• [AIM OF THE TASK] Copy exactly the line containing "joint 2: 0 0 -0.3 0" and all lines after it, through the last line of the material below; omit everything before it.

• [PROVIDED DATA]

%%

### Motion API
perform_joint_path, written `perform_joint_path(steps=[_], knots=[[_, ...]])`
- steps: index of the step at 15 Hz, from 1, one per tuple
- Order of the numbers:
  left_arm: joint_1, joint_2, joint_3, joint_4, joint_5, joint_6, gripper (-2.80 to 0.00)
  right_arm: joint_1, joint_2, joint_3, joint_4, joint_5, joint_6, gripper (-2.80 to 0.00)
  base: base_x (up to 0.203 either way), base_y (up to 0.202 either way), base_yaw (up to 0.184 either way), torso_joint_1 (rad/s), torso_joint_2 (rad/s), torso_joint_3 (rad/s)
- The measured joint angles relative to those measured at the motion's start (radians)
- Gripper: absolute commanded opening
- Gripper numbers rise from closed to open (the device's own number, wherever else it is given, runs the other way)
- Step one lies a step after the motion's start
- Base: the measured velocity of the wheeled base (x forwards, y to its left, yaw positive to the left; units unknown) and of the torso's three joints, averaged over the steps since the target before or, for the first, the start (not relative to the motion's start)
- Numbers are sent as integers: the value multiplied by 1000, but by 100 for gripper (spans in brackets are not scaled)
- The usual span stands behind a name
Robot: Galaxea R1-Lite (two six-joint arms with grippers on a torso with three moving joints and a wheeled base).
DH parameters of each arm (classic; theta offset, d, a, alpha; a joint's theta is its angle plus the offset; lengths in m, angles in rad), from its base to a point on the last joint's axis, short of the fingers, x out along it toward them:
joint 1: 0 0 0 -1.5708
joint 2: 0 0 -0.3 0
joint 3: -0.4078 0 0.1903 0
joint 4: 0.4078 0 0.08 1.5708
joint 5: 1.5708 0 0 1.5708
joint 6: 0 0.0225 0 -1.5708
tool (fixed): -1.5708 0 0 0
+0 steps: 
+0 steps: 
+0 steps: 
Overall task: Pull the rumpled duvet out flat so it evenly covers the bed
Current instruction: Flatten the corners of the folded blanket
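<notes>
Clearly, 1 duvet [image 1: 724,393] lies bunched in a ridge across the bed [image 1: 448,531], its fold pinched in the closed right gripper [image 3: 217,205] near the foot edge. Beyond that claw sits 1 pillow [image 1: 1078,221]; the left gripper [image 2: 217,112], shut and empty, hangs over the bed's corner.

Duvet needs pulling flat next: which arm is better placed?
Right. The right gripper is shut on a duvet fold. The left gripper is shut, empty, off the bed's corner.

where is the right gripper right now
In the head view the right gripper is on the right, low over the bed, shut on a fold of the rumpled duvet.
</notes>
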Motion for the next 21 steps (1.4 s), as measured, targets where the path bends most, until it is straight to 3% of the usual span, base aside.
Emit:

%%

• [OUTPUT OF THE EXERCISE]
joint 2: 0 0 -0.3 0
joint 3: -0.4078 0 0.1903 0
joint 4: 0.4078 0 0.08 1.5708
joint 5: 1.5708 0 0 1.5708
joint 6: 0 0.0225 0 -1.5708
tool (fixed): -1.5708 0 0 0
+0 steps: 
+0 steps: 
+0 steps: 
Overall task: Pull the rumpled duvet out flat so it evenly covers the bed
Current instruction: Flatten the corners of the folded blanket
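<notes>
Clearly, 1 duvet [image 1: 724,393] lies bunched in a ridge across the bed [image 1: 448,531], its fold pinched in the closed right gripper [image 3: 217,205] near the foot edge. Beyond that claw sits 1 pillow [image 1: 1078,221]; the left gripper [image 2: 217,112], shut and empty, hangs over the bed's corner.

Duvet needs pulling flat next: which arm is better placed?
Right. The right gripper is shut on a duvet fold. The left gripper is shut, empty, off the bed's corner.

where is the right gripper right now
In the head view the right gripper is on the right, low over the bed, shut on a fold of the rumpled duvet.
</notes>
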Motion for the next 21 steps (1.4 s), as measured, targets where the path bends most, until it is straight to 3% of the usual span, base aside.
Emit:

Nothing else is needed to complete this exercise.